A Case with Severe Bleeding Caused by the Acquired Factor VIII Inhibitor

2000 
An 81-year-old woman with no history of coagulation disorder was admitted due to swelling and pain in the right thigh. Computed tomography (CT) and magnetic resonance imaging (MRI) showed hemorrhaging in the muscles of the right thigh. Abdominal CT during hospitalization retroperitoneal bleeding. Laboratory examination revealed rapidly progressive anemia, prolonged activated partial thromboplastin time (aPTT), markedly decreased factor VIII activity, and positive factor VIII inhibitor titer.

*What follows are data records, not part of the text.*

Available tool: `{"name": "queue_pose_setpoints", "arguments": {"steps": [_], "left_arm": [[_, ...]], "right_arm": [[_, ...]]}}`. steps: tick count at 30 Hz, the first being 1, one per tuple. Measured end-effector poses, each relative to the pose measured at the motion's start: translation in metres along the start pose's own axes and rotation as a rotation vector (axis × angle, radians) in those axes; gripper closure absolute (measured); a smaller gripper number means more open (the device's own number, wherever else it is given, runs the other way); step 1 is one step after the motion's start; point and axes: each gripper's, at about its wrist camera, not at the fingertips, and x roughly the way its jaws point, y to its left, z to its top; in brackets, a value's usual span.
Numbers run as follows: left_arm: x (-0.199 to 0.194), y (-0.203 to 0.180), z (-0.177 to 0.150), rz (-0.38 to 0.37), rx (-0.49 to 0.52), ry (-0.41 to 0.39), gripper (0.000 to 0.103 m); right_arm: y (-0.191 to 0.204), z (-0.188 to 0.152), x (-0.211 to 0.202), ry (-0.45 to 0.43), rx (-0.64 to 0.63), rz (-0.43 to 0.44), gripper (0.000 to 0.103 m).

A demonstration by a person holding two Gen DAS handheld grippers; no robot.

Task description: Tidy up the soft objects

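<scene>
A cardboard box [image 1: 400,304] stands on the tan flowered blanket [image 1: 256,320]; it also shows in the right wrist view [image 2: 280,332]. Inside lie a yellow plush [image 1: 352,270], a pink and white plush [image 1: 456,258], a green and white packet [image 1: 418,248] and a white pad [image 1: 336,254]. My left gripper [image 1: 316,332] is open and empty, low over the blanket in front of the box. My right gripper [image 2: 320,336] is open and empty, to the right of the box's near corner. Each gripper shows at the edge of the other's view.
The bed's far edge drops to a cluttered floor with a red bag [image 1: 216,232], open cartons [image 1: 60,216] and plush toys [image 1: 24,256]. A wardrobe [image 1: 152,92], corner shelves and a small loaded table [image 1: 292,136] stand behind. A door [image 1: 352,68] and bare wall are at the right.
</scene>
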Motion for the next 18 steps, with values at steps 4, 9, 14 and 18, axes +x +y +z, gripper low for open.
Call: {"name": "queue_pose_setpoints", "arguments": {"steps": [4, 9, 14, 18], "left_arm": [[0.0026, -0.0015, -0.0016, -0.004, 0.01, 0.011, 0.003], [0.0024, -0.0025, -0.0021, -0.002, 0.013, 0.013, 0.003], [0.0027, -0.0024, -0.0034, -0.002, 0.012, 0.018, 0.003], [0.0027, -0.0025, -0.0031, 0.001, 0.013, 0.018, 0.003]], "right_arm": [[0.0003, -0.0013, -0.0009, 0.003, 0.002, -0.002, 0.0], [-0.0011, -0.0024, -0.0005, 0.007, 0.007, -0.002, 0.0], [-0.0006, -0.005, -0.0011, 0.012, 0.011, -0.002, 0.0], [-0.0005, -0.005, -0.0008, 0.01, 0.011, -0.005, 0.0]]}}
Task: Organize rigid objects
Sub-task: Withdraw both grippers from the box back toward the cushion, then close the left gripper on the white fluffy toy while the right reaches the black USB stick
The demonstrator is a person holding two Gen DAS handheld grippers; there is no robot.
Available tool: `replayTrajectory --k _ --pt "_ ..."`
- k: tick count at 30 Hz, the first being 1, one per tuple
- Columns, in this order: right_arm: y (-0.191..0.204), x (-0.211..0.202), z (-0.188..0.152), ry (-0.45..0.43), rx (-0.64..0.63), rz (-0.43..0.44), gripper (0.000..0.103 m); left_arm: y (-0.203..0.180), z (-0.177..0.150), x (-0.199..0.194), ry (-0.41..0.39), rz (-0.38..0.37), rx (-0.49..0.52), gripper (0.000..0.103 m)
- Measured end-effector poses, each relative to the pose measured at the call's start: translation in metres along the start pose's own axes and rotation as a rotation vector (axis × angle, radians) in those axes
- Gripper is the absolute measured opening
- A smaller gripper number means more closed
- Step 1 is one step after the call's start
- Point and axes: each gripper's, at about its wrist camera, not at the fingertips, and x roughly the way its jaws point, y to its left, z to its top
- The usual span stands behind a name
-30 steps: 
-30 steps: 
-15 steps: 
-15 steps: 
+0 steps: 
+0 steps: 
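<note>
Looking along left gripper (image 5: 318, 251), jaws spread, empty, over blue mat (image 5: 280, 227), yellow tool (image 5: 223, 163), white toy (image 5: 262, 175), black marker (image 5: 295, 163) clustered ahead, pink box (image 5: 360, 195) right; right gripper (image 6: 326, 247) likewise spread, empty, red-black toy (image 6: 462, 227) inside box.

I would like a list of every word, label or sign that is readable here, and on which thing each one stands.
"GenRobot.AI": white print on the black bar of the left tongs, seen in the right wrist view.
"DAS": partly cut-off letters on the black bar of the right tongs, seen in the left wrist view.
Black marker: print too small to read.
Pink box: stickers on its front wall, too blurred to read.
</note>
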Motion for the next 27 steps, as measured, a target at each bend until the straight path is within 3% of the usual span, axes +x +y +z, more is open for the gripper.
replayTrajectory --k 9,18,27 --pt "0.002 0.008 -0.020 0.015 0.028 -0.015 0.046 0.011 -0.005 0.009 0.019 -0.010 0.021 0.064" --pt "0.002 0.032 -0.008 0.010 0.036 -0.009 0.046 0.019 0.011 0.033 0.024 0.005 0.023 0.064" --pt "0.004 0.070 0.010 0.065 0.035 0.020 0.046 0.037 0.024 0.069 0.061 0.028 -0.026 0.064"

She was diagnosed with coagulopathy due to spontaneously acquired factor VIII inhibitor. Her bleeding did not respond to the infusion of factor VIII concentrate, but was successfully treated by activated prothrombin complex concentrate (aPCC) and PCC. To reduce the production of factor VIII inhibitor, an immunosuppressive regimen, including prednisone and cyclophosphamide, was started. Inhibitor titer gradually decreased and no further bleeding occurred, but the patient died of sepsis caused by a nosocomial airway and urinary tract infection. This suggests that the dose of immunosuppressive drugs should be lower than in the ordinary regimen in such elderly patients.